**Required work:**
Pull every "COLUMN" line out of the data below.
──────── Data extracts ────────
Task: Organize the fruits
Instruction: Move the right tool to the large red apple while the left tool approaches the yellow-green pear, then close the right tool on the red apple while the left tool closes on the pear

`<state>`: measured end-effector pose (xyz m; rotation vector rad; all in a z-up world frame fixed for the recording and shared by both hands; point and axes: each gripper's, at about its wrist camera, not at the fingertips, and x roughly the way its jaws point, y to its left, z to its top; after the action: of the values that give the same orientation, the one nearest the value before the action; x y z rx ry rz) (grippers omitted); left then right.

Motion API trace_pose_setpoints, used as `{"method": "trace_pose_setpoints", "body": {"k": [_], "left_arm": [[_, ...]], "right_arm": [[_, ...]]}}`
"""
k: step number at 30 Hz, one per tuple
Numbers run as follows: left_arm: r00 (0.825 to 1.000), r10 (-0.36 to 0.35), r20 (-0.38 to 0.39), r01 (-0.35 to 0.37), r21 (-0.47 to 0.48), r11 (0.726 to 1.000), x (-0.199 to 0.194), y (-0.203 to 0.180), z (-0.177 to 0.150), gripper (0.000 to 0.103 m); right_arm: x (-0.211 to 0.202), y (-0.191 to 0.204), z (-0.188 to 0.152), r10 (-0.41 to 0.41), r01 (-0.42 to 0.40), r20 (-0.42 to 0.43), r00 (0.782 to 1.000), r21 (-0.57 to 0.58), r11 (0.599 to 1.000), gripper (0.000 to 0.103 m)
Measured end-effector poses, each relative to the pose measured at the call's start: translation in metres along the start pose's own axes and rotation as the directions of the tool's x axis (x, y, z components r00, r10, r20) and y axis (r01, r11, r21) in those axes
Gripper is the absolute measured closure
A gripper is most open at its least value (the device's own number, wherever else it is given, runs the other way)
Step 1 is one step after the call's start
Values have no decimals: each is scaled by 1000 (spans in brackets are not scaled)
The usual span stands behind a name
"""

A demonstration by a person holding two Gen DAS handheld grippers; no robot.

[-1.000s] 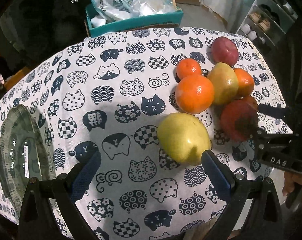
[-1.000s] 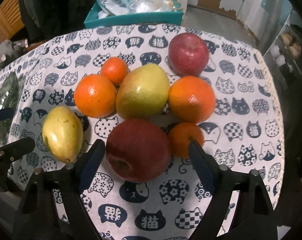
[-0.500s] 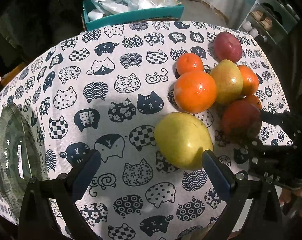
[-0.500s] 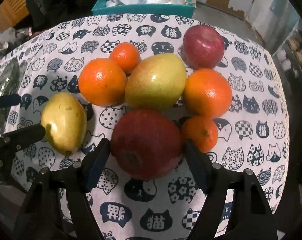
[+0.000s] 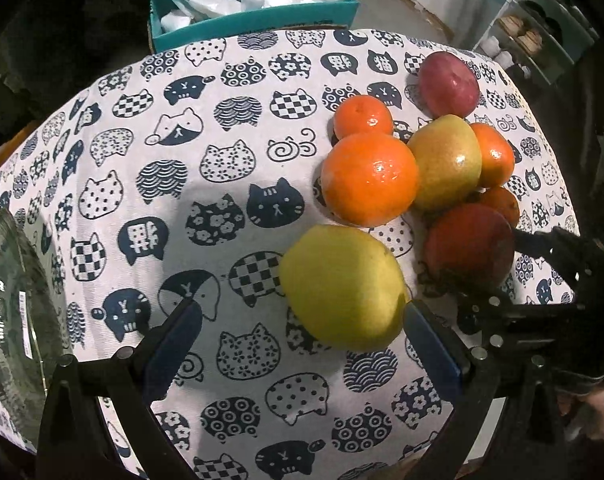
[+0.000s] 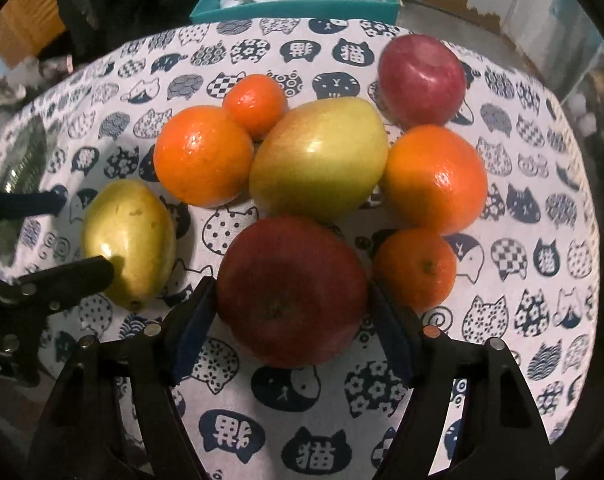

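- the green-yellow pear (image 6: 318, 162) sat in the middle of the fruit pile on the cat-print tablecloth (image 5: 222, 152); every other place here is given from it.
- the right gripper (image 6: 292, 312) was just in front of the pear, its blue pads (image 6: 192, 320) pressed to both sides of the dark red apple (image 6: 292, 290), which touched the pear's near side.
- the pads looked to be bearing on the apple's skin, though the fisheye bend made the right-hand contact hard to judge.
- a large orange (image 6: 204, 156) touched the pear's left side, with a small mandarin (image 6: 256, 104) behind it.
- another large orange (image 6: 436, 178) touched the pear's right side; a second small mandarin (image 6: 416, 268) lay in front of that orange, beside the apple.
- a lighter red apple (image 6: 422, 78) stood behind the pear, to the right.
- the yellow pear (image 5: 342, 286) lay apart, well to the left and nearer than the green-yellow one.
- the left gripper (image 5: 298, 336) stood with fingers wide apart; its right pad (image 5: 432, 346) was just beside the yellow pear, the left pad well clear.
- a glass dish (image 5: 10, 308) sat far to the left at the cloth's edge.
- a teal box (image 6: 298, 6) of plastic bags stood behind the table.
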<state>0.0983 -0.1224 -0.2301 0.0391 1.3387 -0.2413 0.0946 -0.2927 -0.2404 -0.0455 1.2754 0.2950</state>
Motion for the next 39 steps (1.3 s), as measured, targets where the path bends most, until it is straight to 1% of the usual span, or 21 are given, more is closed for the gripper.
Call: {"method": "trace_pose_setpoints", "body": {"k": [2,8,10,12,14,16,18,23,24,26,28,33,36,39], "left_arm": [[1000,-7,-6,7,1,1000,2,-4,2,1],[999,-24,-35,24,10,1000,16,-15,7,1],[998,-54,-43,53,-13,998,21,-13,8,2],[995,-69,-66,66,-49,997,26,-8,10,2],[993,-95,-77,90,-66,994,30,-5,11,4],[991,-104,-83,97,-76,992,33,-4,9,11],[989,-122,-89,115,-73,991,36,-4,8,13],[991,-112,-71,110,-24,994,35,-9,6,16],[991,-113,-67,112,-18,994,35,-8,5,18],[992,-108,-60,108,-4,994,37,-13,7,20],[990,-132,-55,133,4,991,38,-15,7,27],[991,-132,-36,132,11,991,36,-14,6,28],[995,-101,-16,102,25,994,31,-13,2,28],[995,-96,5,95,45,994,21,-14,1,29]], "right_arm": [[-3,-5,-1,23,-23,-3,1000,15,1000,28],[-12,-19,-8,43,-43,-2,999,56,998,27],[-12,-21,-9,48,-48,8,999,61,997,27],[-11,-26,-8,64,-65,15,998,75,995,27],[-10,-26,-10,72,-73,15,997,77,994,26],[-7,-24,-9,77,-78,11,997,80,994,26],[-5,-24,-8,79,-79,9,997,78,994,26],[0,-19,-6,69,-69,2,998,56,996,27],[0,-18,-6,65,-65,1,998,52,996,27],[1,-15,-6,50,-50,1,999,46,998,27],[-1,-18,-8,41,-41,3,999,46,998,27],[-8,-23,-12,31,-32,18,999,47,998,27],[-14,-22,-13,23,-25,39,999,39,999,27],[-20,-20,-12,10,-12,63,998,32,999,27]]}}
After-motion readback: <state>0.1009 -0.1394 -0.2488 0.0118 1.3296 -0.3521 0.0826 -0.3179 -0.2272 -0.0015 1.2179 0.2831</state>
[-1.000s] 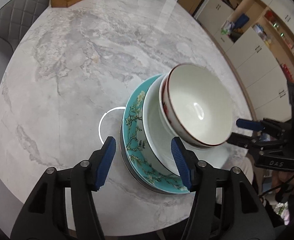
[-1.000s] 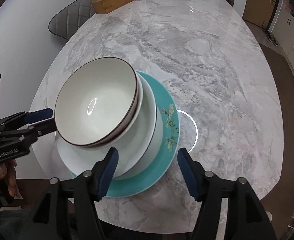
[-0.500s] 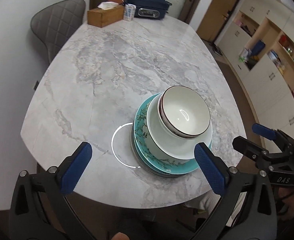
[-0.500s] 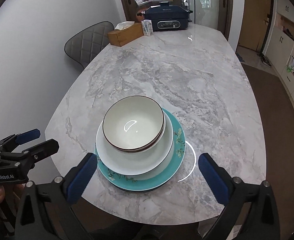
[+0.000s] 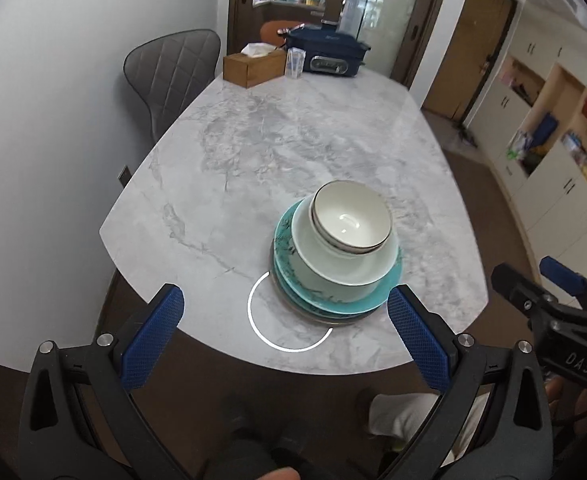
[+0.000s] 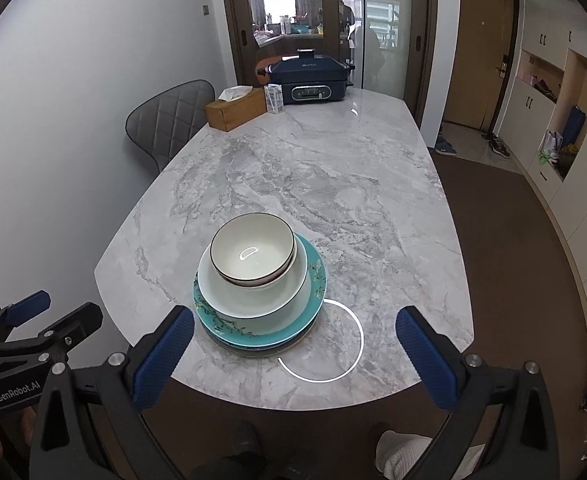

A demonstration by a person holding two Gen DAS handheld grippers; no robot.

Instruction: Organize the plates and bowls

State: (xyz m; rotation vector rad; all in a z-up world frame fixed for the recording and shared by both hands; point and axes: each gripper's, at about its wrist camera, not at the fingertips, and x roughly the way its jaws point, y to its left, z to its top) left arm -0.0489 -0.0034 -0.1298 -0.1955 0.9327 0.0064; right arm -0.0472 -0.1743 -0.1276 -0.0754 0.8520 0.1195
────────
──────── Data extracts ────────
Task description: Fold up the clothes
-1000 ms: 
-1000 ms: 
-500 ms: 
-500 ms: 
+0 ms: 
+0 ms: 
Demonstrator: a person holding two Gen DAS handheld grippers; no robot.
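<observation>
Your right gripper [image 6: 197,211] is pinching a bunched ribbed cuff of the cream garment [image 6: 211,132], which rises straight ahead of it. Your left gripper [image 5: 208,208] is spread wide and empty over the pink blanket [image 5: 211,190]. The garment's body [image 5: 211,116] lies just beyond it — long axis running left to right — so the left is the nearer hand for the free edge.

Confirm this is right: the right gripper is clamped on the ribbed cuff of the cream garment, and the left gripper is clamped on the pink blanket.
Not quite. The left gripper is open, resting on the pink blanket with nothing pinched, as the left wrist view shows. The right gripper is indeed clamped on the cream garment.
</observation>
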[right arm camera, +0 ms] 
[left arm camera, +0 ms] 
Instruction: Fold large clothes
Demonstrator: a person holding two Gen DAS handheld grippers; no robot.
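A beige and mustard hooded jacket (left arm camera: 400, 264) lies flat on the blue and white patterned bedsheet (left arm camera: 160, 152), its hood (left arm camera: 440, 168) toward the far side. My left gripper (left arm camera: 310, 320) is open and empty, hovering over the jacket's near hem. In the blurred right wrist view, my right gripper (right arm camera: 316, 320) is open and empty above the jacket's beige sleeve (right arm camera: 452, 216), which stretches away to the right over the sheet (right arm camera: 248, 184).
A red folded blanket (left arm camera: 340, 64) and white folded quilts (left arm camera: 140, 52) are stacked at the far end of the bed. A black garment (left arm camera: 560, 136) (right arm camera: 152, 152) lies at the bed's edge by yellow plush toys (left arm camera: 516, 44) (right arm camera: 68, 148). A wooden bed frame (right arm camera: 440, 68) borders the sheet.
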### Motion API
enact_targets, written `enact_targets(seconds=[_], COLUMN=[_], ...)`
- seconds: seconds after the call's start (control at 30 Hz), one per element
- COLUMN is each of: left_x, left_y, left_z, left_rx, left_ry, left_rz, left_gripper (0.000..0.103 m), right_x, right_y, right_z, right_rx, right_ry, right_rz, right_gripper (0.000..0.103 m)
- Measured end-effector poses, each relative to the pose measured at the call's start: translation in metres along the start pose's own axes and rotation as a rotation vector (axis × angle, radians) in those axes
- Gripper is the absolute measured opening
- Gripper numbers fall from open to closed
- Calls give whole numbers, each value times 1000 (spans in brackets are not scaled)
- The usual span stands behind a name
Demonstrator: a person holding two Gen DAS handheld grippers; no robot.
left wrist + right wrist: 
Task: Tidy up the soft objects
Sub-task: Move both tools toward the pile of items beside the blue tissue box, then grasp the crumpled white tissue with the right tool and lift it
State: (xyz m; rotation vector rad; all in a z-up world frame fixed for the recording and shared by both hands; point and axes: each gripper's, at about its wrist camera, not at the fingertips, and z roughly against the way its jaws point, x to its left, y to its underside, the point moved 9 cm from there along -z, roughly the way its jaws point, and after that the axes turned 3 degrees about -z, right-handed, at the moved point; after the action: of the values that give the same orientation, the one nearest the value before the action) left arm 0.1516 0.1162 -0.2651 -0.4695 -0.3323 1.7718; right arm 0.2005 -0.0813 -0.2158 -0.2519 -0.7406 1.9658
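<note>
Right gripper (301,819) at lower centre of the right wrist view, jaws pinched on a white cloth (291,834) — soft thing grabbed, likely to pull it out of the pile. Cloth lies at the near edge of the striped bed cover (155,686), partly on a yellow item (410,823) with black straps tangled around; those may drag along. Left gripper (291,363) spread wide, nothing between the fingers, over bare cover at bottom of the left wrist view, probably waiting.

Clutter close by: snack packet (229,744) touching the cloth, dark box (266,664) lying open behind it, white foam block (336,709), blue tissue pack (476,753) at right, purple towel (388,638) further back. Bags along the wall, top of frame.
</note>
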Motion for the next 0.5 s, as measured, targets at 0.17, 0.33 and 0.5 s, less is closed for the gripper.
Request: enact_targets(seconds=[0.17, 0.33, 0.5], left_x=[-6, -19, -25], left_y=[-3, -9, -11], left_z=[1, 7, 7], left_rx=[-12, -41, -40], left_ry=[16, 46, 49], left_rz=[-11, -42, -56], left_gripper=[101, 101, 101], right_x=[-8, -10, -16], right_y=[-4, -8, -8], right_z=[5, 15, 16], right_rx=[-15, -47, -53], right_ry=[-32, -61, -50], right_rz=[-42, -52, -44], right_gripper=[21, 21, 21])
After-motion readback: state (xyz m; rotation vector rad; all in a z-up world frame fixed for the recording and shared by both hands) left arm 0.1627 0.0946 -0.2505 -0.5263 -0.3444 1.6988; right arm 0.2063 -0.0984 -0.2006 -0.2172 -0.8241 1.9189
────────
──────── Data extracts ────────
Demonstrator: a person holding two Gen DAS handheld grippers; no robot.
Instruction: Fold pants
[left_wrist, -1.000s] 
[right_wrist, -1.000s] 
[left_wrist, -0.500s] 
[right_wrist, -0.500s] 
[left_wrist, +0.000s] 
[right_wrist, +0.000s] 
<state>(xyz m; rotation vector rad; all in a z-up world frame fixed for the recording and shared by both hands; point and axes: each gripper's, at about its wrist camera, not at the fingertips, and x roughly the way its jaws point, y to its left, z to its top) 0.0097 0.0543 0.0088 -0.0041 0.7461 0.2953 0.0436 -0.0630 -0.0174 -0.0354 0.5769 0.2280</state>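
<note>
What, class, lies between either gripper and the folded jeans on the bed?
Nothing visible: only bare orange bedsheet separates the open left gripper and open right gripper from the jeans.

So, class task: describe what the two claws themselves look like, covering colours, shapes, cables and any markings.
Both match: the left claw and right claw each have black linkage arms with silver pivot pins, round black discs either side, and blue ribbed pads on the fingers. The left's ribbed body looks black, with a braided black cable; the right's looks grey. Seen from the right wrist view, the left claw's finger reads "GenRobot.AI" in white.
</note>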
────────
**Answer section:**
enact_targets, written `enact_targets(seconds=[_], COLUMN=[_], ...)`
- COLUMN is each of: left_x, left_y, left_z, left_rx, left_ry, left_rz, left_gripper (0.000..0.103 m), right_x, right_y, right_z, right_rx, right_ry, right_rz, right_gripper (0.000..0.103 m)

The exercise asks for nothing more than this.